(THE PROBLEM):
Your answer must consist of exactly the lines below, starting with the line with "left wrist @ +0" and going on through the line with "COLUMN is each", and nothing else.

(INFORMATION SHOWN):
▶

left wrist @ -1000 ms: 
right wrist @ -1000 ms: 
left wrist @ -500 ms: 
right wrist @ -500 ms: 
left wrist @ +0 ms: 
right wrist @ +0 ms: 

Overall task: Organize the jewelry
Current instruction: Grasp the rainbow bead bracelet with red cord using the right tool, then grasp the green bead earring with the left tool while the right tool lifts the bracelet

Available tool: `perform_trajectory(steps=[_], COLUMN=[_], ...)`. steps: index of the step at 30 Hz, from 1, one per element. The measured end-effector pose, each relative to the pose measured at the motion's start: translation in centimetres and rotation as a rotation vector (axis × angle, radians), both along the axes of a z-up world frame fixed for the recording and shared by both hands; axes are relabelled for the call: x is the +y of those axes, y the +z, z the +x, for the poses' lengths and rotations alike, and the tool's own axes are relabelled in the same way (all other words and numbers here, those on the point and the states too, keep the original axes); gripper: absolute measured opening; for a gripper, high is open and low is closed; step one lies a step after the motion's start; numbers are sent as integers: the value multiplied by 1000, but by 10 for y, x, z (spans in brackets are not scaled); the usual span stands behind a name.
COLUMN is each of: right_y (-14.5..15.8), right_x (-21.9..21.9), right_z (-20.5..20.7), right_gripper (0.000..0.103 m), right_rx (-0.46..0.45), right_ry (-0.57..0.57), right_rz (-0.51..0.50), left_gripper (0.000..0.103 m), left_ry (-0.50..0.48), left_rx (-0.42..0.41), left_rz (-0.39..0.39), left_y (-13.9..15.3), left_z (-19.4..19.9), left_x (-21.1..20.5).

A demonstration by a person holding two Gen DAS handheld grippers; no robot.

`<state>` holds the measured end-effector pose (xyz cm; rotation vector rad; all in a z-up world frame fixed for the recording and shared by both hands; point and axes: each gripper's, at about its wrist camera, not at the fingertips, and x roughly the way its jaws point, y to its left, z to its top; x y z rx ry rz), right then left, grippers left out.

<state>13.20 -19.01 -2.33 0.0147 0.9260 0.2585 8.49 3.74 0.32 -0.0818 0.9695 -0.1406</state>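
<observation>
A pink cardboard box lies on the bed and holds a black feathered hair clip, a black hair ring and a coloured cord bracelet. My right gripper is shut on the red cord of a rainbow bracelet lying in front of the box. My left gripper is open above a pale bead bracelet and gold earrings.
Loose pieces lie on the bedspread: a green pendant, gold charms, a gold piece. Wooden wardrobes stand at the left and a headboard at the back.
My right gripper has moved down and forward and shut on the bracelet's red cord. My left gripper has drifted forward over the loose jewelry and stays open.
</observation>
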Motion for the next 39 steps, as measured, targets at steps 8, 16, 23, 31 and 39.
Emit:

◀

(PROBLEM SOLUTION):
left wrist @ +0 ms: 
right wrist @ +0 ms: 

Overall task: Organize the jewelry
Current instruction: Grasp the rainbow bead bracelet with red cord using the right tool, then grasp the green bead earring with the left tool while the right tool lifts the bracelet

Available tool: `perform_trajectory(steps=[_], COLUMN=[_], ...)`. steps: index of the step at 30 Hz, from 1, one per element. The measured end-effector pose, each relative to the pose measured at the motion's start: translation in centimetres and rotation as a rotation vector (axis × angle, radians), both along the axes of a z-up world frame fixed for the recording and shared by both hands; axes are relabelled for the call: x is the +y of those axes, y the +z, z the +x, for the poses' lengths and rotations alike, and the tool's own axes are relabelled in the same way (all other words and numbers here, those on the point and the states too, keep the original axes); gripper: absolute measured opening; for a gripper, high is open and low is closed; step one lies a step after the motion's start; numbers are sent as integers: the value multiplied by 1000, but by 10 for y, x, z (spans in brackets are not scaled); the usual span stands behind a name.
COLUMN is each of: right_y (-14.5..15.8), right_x (-21.9..21.9), right_z (-20.5..20.7), right_gripper (0.000..0.103 m), right_rx (-0.46..0.45), right_ry (-0.57..0.57), right_rz (-0.51..0.50), left_gripper (0.000..0.103 m), left_ry (-0.50..0.48), left_rx (-0.42..0.41), left_rz (-0.39..0.39), left_y (-13.9..15.3), left_z (-19.4..19.9), left_x (-21.1..20.5).

That is the complete answer to the exercise.